Work item
In the listing below, please print the line that contains "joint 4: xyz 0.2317" and every line that follows it, exactly.

Source records
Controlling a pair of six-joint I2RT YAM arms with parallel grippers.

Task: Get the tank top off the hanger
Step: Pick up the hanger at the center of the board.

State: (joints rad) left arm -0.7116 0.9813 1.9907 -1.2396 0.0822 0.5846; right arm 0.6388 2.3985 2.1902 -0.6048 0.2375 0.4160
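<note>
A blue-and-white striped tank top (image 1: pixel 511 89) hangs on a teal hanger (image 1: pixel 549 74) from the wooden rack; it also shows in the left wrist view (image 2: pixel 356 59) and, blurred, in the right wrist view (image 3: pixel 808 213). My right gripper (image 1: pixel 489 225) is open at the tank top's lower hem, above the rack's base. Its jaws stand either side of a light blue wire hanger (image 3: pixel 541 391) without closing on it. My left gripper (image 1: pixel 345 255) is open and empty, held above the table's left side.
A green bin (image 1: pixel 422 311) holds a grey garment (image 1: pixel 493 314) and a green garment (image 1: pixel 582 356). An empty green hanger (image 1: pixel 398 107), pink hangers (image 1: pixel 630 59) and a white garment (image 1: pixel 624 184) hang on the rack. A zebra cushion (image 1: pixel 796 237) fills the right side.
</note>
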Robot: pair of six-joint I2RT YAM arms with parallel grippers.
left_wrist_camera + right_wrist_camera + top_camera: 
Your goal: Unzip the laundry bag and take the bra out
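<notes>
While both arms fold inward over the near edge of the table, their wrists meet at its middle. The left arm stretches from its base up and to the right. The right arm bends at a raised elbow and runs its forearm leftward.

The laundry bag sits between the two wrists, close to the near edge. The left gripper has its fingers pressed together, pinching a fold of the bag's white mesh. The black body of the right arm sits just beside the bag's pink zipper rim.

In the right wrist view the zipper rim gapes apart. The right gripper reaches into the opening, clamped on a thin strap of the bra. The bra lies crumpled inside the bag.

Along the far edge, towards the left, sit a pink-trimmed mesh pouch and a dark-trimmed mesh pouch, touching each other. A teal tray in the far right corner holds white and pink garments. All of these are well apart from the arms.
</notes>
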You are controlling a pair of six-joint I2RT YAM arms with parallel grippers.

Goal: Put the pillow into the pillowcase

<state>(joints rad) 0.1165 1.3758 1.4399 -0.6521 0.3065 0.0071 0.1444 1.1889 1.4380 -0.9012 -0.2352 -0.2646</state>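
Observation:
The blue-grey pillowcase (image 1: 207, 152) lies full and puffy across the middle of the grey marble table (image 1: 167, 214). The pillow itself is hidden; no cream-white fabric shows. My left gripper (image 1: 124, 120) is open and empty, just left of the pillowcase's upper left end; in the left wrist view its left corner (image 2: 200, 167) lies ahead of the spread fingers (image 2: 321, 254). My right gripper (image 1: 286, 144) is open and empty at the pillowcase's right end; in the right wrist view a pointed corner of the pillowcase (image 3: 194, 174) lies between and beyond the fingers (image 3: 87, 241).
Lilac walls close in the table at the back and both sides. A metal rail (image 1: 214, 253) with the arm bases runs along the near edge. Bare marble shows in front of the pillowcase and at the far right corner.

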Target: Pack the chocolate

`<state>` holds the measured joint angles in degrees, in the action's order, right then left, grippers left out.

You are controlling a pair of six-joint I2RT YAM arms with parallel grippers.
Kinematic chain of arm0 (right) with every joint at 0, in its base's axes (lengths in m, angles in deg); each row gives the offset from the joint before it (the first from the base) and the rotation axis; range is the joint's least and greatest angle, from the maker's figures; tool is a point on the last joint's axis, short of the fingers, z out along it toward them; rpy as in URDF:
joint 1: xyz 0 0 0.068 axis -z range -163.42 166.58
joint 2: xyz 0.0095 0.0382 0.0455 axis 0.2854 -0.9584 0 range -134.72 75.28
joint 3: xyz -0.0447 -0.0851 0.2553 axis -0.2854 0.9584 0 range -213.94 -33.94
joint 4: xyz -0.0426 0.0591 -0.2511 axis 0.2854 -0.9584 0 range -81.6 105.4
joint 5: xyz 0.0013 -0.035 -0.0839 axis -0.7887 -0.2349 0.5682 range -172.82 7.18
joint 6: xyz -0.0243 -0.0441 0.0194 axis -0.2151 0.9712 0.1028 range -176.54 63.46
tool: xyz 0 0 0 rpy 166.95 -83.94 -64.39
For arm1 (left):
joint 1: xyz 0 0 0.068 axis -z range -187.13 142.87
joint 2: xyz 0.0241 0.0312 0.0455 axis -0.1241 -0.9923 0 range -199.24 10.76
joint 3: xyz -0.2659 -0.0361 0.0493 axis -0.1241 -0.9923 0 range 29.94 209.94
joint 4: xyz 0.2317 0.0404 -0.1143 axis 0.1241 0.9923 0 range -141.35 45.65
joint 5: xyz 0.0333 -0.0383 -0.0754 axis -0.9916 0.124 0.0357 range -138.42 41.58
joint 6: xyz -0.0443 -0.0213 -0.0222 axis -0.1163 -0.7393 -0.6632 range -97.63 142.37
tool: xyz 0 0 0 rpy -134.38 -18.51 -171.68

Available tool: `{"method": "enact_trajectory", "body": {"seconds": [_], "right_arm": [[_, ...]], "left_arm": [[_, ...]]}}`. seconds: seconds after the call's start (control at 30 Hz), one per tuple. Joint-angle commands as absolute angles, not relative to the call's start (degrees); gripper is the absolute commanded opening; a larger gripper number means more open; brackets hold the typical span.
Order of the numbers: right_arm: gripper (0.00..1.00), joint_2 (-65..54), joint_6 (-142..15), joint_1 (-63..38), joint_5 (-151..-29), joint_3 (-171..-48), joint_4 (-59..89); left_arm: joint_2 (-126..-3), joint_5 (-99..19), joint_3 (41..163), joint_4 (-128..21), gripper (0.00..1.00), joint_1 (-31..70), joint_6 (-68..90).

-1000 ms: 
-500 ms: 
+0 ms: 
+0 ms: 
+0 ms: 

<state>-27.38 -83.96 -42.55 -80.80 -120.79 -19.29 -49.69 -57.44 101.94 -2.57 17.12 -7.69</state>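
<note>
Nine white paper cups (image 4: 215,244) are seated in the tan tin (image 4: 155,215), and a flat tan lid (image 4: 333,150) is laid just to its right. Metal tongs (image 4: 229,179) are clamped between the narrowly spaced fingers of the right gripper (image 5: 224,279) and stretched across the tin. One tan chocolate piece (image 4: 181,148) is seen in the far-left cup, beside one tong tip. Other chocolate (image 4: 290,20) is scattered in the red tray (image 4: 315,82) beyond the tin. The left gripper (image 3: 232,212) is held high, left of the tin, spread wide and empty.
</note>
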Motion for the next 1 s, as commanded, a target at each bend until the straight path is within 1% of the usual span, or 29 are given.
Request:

Exercise response
joint 4: xyz 0.2317 0.0404 -0.1143 axis 0.1241 0.9923 0 range -141.35 45.65
joint 5: xyz 0.0333 -0.0383 -0.0754 axis -0.9916 0.124 0.0357 range -138.42 41.58
joint 6: xyz -0.0443 -0.0213 -0.0222 axis -0.1163 -0.7393 -0.6632 range -97.63 142.37
tool: xyz 0 0 0 rpy -134.38 -18.51 -171.68

Available tool: `{"method": "enact_trajectory", "body": {"seconds": [_], "right_arm": [[_, ...]], "left_arm": [[_, ...]]}}`. seconds: seconds after the call's start (control at 30 Hz), one per tuple. Joint-angle commands as absolute angles, not relative to the call's start (degrees); gripper is the absolute commanded opening; a larger gripper number means more open; brackets hold the typical span.
Order of the numbers: right_arm: gripper (0.00..1.00), joint_2 (-65..54), joint_6 (-142..15), joint_1 (-63..38), joint_5 (-151..-29), joint_3 (-171..-48), joint_4 (-59..89); left_arm: joint_2 (-126..-3), joint_5 (-99..19), joint_3 (41..163), joint_4 (-128..21), gripper (0.00..1.00), joint_1 (-31..70), joint_6 (-68..90).

-1000 ms: 
-500 ms: 
+0 ms: 
+0 ms: 
+0 ms: 

<state>-27.38 -83.96 -42.55 -80.80 -120.79 -19.29 -49.69 -57.44 101.94 -2.57 17.12 -7.69</state>
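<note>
Nine white paper cups (image 4: 215,244) are seated in the tan tin (image 4: 155,215), and a flat tan lid (image 4: 333,150) is laid just to its right. Metal tongs (image 4: 229,179) are clamped between the narrowly spaced fingers of the right gripper (image 5: 224,279) and stretched across the tin. One tan chocolate piece (image 4: 181,148) is seen in the far-left cup, beside one tong tip. Other chocolate (image 4: 290,20) is scattered in the red tray (image 4: 315,82) beyond the tin. The left gripper (image 3: 232,212) is held high, left of the tin, spread wide and empty.
</note>
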Motion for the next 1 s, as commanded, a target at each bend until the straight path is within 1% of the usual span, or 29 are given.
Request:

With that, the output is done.